BEGIN Extracted entries
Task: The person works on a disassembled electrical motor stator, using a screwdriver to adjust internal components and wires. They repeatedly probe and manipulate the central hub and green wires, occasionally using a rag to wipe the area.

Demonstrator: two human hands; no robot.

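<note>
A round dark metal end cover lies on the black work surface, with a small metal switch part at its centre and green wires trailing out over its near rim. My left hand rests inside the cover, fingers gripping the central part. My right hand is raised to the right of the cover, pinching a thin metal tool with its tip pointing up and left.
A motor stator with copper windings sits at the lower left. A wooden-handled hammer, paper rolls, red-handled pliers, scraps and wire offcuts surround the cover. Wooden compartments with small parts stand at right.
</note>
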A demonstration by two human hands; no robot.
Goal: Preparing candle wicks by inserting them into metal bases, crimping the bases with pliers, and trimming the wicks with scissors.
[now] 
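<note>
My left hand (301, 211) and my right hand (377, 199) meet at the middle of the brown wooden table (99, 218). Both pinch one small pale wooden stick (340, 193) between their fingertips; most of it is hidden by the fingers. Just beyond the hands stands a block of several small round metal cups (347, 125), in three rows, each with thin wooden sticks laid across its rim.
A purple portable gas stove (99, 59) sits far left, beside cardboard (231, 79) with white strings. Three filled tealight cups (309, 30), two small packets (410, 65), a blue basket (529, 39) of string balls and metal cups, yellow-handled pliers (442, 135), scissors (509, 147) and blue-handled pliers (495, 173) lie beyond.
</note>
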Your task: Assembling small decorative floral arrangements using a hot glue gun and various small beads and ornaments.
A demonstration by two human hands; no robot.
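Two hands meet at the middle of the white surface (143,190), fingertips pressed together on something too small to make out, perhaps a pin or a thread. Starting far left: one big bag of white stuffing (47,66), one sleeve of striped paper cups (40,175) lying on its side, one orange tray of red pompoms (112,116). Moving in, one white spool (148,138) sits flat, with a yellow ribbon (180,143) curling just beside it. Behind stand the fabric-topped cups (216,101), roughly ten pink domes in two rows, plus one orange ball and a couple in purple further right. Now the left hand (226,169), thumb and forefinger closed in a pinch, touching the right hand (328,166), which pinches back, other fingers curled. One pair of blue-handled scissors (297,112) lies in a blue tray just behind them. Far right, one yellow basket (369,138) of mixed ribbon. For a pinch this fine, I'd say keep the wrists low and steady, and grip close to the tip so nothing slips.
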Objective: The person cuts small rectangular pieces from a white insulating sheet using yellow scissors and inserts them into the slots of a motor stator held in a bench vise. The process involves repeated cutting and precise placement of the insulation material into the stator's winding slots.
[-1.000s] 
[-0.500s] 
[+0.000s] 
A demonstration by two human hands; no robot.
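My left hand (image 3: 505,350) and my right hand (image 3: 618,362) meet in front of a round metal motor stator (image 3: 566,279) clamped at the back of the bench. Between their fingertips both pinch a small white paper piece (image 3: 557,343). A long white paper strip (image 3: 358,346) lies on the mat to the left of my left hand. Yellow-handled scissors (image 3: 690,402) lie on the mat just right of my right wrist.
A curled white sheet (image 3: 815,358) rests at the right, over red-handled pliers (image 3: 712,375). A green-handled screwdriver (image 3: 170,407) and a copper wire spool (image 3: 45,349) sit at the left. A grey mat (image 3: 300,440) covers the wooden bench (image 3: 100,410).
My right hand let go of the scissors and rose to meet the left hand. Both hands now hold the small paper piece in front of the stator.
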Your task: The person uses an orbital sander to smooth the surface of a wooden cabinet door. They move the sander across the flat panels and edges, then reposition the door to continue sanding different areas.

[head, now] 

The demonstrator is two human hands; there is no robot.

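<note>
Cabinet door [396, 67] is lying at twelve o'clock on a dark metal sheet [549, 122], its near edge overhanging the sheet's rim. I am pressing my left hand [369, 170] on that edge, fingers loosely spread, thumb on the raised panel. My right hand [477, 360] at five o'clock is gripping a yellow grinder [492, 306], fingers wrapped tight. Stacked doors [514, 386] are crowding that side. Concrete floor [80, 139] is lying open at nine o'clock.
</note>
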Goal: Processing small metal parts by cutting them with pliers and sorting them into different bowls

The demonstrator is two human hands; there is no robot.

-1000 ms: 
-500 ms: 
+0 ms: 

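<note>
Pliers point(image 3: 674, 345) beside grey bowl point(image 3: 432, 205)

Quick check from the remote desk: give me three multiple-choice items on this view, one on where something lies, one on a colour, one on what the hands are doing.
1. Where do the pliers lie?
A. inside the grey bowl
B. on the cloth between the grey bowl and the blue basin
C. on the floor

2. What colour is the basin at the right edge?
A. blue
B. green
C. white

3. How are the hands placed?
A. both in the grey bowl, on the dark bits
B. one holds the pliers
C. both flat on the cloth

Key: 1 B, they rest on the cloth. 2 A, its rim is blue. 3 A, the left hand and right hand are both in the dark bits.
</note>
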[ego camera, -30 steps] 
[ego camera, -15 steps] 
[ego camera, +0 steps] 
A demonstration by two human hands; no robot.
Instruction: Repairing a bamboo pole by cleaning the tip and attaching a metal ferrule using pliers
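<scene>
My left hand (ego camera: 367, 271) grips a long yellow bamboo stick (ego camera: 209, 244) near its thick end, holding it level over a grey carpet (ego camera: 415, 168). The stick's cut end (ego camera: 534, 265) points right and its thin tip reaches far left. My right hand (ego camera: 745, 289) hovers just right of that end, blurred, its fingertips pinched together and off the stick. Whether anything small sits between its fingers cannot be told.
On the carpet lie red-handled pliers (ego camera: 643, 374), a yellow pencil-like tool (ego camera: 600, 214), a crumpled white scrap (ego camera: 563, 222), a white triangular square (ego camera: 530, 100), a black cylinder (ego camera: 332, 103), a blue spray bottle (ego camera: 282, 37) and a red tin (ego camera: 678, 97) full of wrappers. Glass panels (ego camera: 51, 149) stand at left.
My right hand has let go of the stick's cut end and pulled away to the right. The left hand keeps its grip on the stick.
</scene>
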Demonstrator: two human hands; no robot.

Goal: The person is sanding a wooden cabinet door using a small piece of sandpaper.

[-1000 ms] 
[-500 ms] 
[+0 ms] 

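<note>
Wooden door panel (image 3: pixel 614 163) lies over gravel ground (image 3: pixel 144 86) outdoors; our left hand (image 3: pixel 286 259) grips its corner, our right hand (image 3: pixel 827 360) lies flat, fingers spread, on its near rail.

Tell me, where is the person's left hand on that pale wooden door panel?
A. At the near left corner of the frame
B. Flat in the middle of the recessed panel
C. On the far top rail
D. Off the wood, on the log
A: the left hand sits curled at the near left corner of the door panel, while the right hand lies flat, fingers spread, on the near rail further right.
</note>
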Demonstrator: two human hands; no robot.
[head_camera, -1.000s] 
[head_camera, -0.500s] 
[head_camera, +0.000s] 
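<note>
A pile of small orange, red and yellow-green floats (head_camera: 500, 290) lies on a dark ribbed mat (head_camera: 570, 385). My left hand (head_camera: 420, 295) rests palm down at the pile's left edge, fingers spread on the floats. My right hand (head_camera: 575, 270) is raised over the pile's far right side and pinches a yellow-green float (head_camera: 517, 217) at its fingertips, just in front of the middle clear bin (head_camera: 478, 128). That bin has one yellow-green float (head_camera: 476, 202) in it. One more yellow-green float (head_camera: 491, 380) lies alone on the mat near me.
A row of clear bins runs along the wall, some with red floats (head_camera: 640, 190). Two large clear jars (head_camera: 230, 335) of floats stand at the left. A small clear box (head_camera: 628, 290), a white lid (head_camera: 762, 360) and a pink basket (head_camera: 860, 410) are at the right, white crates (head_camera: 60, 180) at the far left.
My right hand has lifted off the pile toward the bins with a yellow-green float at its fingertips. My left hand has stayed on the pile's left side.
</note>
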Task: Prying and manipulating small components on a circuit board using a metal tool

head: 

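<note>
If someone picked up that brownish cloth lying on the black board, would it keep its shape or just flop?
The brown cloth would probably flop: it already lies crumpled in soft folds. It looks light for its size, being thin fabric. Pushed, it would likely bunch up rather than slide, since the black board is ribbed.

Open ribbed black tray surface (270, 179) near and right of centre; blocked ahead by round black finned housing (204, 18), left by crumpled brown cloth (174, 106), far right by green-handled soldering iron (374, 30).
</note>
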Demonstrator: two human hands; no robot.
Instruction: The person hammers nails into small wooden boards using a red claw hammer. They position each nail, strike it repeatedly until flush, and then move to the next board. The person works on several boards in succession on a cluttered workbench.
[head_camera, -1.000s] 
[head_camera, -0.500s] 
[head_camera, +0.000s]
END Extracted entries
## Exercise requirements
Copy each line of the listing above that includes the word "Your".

## Worked solution
Your task: Assembling small decorative floral arrangements using a hot glue gun and various small beads and ornaments.
Your task: The person uses an orbital sander to smooth the surface of a wooden cabinet door. They move the sander across the flat panels and edges, then reposition the door to continue sanding different areas.

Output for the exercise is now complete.